#### [EXERCISE]
Wherever the listing holds a picture, leave it out, and copy the remainder exactly.

#### [DATA SEGMENT]
= = = =

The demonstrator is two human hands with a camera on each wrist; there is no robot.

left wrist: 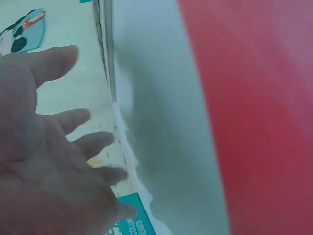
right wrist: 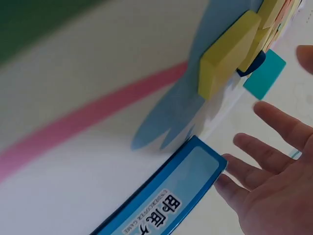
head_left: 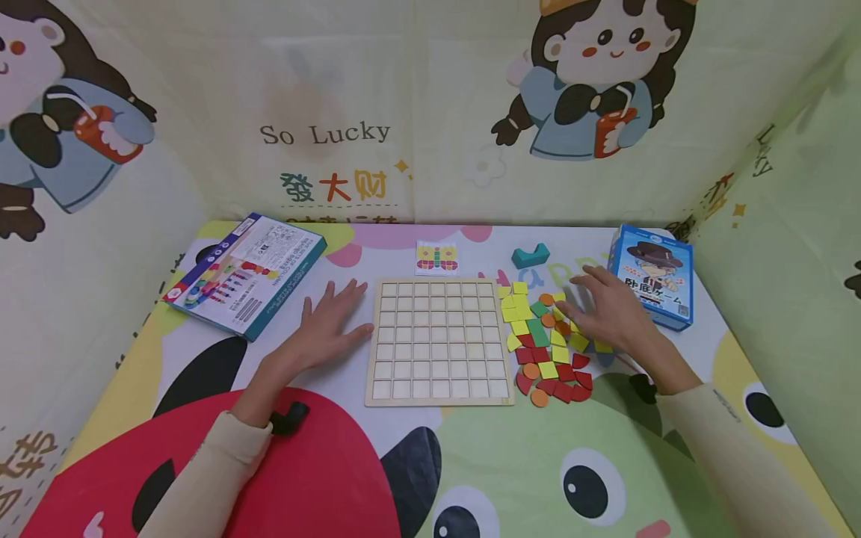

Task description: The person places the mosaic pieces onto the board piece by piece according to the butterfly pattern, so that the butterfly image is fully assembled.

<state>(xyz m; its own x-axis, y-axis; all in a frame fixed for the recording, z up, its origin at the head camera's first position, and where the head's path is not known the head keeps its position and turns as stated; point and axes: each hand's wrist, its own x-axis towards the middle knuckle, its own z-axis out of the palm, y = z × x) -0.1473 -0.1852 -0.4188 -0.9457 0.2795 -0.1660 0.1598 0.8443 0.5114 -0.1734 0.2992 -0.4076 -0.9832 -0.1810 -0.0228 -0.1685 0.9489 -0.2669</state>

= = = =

#### [SOLUTION]
The demonstrator is two human hands with a camera on each wrist; there is no robot.

left wrist: 
right wrist: 
head_left: 

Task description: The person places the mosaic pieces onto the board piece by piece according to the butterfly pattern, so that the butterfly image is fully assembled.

<state>(xyz m; its own x-axis, y-axis; all in a frame fixed for the recording, z up, its origin at the head camera's first position, and where the head's path is not known the head keeps its position and turns as stated; point and axes: each hand's wrist, its own x-axis towards the middle knuckle, its own z-axis out of the palm, y = z × x) -0.1473 -0.1852 -0.4188 -0.9457 0.2795 -0.1660 0.1598 0.8443 0.5114 -0.1734 0.2992 -0.4076 -0.9832 -0.1810 -0.0228 -0.1685 0.9489 -0.2669</state>

Nothing further is required for this exercise.